Task to carry out: Give back the entire listing that follows, exactly.

Collected material:
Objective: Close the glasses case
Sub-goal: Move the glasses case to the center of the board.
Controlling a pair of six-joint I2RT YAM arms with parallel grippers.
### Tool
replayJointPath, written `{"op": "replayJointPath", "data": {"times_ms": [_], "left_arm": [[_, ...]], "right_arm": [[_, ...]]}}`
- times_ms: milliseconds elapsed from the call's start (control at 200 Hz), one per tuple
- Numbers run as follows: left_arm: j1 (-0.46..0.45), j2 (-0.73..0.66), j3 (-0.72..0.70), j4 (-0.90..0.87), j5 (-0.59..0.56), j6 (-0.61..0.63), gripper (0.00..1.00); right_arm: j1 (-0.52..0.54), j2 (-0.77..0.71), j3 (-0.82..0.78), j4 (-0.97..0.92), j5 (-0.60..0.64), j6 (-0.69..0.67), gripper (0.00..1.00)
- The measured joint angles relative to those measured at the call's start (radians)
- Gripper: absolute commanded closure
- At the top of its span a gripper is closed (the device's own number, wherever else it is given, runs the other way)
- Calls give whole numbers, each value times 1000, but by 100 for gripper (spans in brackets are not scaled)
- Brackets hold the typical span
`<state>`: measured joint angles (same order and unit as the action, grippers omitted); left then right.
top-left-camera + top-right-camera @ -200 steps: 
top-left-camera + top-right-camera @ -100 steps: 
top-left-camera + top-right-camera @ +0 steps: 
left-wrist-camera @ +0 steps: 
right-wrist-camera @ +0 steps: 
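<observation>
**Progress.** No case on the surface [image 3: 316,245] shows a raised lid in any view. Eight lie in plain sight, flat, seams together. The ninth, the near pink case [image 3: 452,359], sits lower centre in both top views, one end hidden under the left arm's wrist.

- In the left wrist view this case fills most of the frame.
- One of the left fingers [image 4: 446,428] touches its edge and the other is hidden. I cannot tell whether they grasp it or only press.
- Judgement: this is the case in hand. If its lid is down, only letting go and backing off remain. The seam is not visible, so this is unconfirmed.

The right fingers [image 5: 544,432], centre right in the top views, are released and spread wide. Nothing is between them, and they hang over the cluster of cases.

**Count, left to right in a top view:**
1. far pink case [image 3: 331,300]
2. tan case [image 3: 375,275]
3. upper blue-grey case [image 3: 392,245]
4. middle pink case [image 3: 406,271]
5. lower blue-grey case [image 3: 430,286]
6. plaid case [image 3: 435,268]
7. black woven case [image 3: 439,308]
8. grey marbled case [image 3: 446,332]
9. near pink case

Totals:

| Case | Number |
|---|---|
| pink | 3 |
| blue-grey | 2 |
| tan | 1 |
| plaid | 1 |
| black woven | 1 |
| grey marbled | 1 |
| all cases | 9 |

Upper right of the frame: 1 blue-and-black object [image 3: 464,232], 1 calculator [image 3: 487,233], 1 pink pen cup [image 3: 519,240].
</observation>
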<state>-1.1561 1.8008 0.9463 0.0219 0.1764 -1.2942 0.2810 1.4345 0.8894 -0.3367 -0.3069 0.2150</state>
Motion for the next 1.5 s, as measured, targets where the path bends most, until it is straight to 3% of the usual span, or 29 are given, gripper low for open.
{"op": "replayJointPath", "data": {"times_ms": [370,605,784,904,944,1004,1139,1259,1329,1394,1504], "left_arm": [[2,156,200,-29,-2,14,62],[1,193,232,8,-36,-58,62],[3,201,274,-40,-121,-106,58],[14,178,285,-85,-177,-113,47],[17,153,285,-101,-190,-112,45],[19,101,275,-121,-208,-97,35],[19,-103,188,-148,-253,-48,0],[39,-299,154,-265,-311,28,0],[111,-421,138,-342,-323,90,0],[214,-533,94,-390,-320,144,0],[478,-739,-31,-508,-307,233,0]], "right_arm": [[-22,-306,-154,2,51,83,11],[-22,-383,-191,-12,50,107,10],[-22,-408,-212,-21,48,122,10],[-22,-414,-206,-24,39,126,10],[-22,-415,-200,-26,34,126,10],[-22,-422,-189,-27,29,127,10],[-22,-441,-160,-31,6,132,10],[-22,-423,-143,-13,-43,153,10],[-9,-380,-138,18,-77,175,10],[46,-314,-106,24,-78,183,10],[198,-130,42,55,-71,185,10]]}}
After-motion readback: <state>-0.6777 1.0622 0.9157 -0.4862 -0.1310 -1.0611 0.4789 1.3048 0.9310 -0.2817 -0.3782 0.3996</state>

Response to the exercise:
Objective: Close the glasses case
Sub-goal: Move the glasses case to the center of the board.
Controlling a pair of six-joint I2RT YAM arms with parallel grippers.
### Tool
replayJointPath, written `{"op": "replayJointPath", "data": {"times_ms": [_], "left_arm": [[_, ...]], "right_arm": [[_, ...]]}}`
- times_ms: milliseconds elapsed from the call's start (control at 200 Hz), one per tuple
- Numbers run as follows: left_arm: j1 (-0.46..0.45), j2 (-0.73..0.66), j3 (-0.72..0.70), j4 (-0.90..0.87), j5 (-0.59..0.56), j6 (-0.61..0.63), gripper (0.00..1.00); right_arm: j1 (-0.52..0.54), j2 (-0.77..0.71), j3 (-0.82..0.78), j4 (-0.97..0.92), j5 (-0.60..0.64), j6 (-0.69..0.67), gripper (0.00..1.00)
- The measured joint angles relative to those measured at the call's start (radians)
- Gripper: absolute commanded closure
- At the top of its span a gripper is closed (the device's own number, wherever else it is given, runs the other way)
- Calls give whole numbers, each value times 1000, but by 100 for gripper (spans in brackets are not scaled)
- Brackets hold the typical span
`<state>`: measured joint angles (same order and unit as the action, grippers omitted); left then right.
top-left-camera + top-right-camera @ -200 steps: 
top-left-camera + top-right-camera @ -100 steps: 
top-left-camera + top-right-camera @ +0 steps: 
left-wrist-camera @ +0 steps: 
right-wrist-camera @ +0 steps: 
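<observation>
**Progress.** No case on the surface [image 3: 316,245] shows a raised lid in any view. Eight lie in plain sight, flat, seams together. The ninth, the near pink case [image 3: 452,359], sits lower centre in both top views, one end hidden under the left arm's wrist.

- In the left wrist view this case fills most of the frame.
- One of the left fingers [image 4: 446,428] touches its edge and the other is hidden. I cannot tell whether they grasp it or only press.
- Judgement: this is the case in hand. If its lid is down, only letting go and backing off remain. The seam is not visible, so this is unconfirmed.

The right fingers [image 5: 544,432], centre right in the top views, are released and spread wide. Nothing is between them, and they hang over the cluster of cases.

**Count, left to right in a top view:**
1. far pink case [image 3: 331,300]
2. tan case [image 3: 375,275]
3. upper blue-grey case [image 3: 392,245]
4. middle pink case [image 3: 406,271]
5. lower blue-grey case [image 3: 430,286]
6. plaid case [image 3: 435,268]
7. black woven case [image 3: 439,308]
8. grey marbled case [image 3: 446,332]
9. near pink case

Totals:

| Case | Number |
|---|---|
| pink | 3 |
| blue-grey | 2 |
| tan | 1 |
| plaid | 1 |
| black woven | 1 |
| grey marbled | 1 |
| all cases | 9 |

Upper right of the frame: 1 blue-and-black object [image 3: 464,232], 1 calculator [image 3: 487,233], 1 pink pen cup [image 3: 519,240].
</observation>
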<state>-1.1561 1.8008 0.9463 0.0219 0.1764 -1.2942 0.2810 1.4345 0.8894 -0.3367 -0.3069 0.2150</state>
Motion for the next 1.5 s, as measured, targets where the path bends most, until it is straight to 3% of the usual span, or 29 are given, gripper low for open.
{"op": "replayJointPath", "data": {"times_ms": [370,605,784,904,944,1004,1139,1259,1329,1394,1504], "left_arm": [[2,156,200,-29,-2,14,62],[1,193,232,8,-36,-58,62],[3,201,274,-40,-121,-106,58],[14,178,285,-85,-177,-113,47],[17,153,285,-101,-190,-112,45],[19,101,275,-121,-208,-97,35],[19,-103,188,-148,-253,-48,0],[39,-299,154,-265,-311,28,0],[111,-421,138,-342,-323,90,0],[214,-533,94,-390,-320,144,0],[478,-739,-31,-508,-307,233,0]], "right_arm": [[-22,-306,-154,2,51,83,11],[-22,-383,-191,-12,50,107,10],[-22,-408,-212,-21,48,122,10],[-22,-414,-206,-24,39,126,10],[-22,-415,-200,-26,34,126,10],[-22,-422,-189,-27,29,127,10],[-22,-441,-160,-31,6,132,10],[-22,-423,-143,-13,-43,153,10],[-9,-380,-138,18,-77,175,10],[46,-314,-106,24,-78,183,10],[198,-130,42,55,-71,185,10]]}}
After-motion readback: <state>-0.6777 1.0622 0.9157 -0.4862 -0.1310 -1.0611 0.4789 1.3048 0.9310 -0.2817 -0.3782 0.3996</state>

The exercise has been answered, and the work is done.